В поезде, задремав наконец, он увидел во сне морщинистую шею отца, его медицинские точечные татуировки, его доброе, покрытое старческими пятнами лицо, посеребренные волосы, которые ниспадают на изборожденную трещинами, словно земля пустыни, выю, его ультра-светло-голубые, косо поставленные киргизские глаза, а позже, уже в самом конце, – посмертную маску на стене больничной палаты, там в алькове, и скользящие по ней легкие тени швейцарских берез.
9
Детство Масахико Амакасу, в его уклончивых воспоминаниях такое же глухое и тусклое, как зимнее небо, на самом деле было детством чрезвычайно – не по годам – умного и странного ребенка, который еще в неполных три года с эмпатией читал родителям вслух статьи из газеты, театрально, едва ему исполнилось пять, предавался точнейшим образом придуманным, утонченно нюансированным фантазиям о самоубийстве и однажды в родительском саду тайком вырыл ночью яму под кустами дрока, чтобы спрятать в ней свое внушительное собрание брошюрок с изображениями сцен насилия, владеть которыми ему запретили под угрозой суровой порки.

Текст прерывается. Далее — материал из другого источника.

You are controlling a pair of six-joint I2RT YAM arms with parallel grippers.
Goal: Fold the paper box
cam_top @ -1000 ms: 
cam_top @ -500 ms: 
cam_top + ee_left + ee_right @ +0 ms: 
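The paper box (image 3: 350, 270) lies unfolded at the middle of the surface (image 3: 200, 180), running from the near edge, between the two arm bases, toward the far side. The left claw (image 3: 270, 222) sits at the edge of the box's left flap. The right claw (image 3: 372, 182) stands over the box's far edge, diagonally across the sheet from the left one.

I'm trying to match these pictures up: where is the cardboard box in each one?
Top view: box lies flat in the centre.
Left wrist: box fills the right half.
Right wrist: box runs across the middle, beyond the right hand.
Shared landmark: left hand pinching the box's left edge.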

Масахико очень рано отдали в интернат – конечно, слишком рано; он не ожидал, что родители, которые всегда старались казаться людьми либеральными, современными и образованными, направят его в одно из самых безжалостных муштровочных заведений империи, – случилось ли так по незнанию, или же господин и госпожа Амакасу тем самым преследовали некую воспитательную цель, он никогда не узнал.

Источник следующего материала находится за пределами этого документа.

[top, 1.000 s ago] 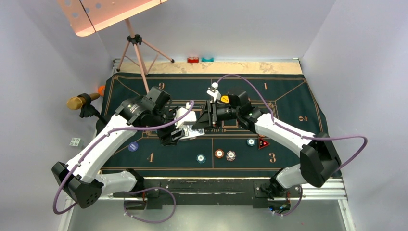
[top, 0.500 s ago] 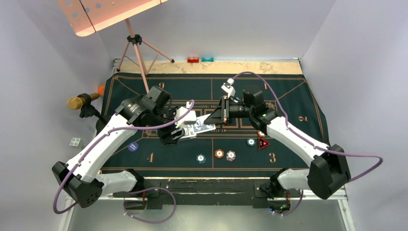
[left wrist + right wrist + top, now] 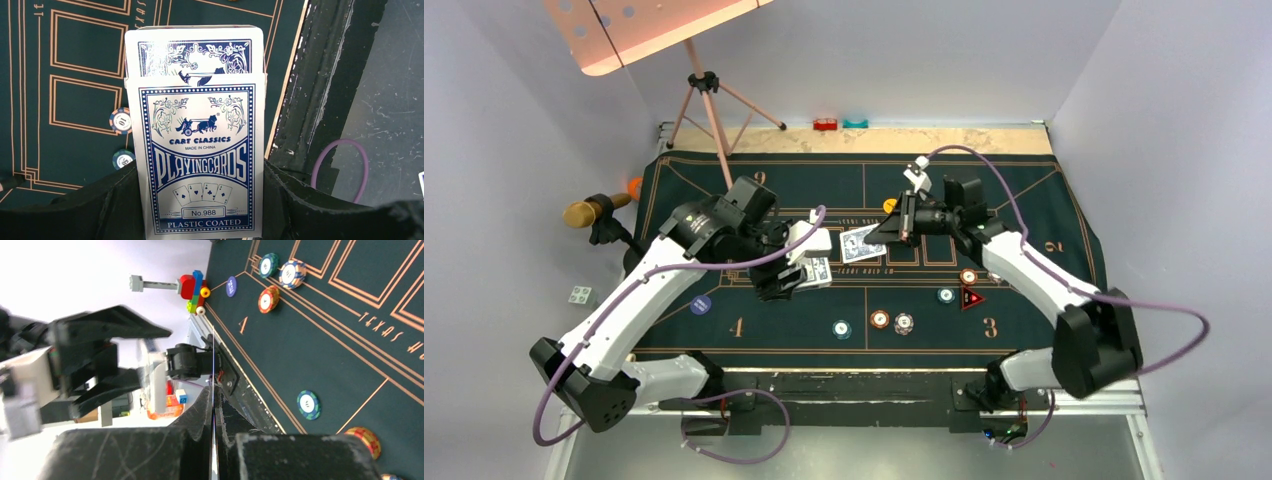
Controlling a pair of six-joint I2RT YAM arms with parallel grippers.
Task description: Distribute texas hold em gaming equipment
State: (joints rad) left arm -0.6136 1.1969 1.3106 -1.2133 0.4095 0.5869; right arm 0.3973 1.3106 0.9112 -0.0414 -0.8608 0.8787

Но с их открытостью по отношению к новым веяниям дело продвинулось не столь уж далеко; собственная его бабушка еще в такой мере зависела от старых традиций, что – хотя это тогда уже было исчезнувшим идеалом красоты – покрывала свои зубы черным лаком.
Каждый год в осенние каникулы он отправлялся по железной дороге на расположенный к северо-востоку Хоккайдо, чтобы собирать там грибы и заодно восхищаться роскошными метаморфозами листьев, жизнеутверждающей, хотя и окрашенной меланхолией, прелестью коих отец и мать могли наслаждаться на протяжении целого лета.

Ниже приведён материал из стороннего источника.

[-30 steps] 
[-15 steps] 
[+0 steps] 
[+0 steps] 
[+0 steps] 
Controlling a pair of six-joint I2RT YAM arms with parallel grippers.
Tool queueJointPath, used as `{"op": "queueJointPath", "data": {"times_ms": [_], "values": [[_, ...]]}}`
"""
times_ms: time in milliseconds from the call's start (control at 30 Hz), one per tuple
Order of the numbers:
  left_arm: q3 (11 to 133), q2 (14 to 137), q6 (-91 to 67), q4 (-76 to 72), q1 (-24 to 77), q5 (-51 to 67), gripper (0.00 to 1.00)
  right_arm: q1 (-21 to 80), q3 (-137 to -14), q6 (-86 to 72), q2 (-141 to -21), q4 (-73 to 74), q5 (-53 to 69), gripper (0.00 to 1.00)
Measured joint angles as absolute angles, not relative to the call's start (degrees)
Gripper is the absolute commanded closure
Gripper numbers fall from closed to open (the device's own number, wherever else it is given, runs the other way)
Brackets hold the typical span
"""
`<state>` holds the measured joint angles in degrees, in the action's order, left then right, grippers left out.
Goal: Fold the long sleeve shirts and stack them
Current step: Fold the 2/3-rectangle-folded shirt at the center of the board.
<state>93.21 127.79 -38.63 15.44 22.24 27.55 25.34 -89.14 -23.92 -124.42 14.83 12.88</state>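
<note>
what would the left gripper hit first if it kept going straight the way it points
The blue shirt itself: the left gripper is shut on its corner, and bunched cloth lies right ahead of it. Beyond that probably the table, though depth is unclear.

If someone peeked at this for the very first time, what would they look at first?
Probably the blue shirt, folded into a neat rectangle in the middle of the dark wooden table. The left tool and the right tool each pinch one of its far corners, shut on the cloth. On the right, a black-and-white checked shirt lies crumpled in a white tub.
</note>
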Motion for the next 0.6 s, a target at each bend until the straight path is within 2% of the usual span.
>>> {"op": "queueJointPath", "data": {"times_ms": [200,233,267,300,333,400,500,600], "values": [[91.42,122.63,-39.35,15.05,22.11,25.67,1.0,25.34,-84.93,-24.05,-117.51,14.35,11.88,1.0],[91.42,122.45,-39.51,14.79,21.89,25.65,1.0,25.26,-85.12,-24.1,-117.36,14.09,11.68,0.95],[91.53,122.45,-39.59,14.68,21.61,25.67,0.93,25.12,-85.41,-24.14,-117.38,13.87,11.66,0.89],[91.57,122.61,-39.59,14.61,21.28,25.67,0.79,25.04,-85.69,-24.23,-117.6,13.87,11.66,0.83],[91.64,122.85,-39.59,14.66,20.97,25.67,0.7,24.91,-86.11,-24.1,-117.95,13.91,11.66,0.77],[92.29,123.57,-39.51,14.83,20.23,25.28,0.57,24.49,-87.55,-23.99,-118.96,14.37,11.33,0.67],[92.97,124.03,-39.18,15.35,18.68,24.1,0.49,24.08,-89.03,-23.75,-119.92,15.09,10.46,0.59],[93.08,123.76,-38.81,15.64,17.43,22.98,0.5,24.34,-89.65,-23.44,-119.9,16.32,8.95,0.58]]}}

Юный Масахико всякий раз, едва семья успевала выбрать место для пикника (и мать тщательно расстилала снежно-белое льняное полотно, расставляла на нем кувшины, черно-красные лакированные ящички, бутылки с миндальным молоком и пивом – в то время как над ними листья кленов, кроны лиственниц и буков переливались сотнями тысяч экстатичных колористических оттенков), исчезал, будто бы для игр, за каким-нибудь деревом: чтобы там, после успешного освобождения такого укрытия от осторожно прокладывающих свой путь ползучих тварей, во всех подробностях воображать себе паноптикум собственного погребения.
Мать, неприлично громко плачущая, сидела тогда перед его урной, как и отец, который, глодая внутренние поверхности щек, молча и тихо предъявлял себе непомернейшие упреки; и даже школьные товарищи в формах цвета морской синевы – те самые, что на протяжении многих недель каждое утро перед уроком географии подвешивали его, низенького и почти патологически тихого Масахико, за резинку трусов на одежный крючок, – даже они стояли, будто онемев, несколько в стороне, испуганные перед лицом смерти, в то время как солнечный свет порционно обрушивался на них сквозь листву.
Один из его учителей подходил – узкоплечий, немощного вида, в очках – и, потерев висок внутренней стороной запястья, заявлял, что всегда желал детям только самого лучшего, но теперь не может не осознать, насколько неправильной, более того, катастрофически ущербной была эта жесткая система школьного воспитания (и, в частности, использование розог как инструмента муштры).
Мысленное высвечивание этой фикции наполняло мальчика таким приятным трепетом, что он спускал штаны и начинал, все более энергично, тереться нижней частью туловища о шершавый древесный ствол, и наконец, когда он представлял себе, как родители будут палочками для еды выковыривать из пепла остатки его костей, за прикрытыми веками, где-то в nucleus accumbens его мозга, вспыхивал скудный – к сожалению, слишком короткий – фейерверк искр, и юный Масахико, беззвучно задыхаясь, эякулировал на ствол липы.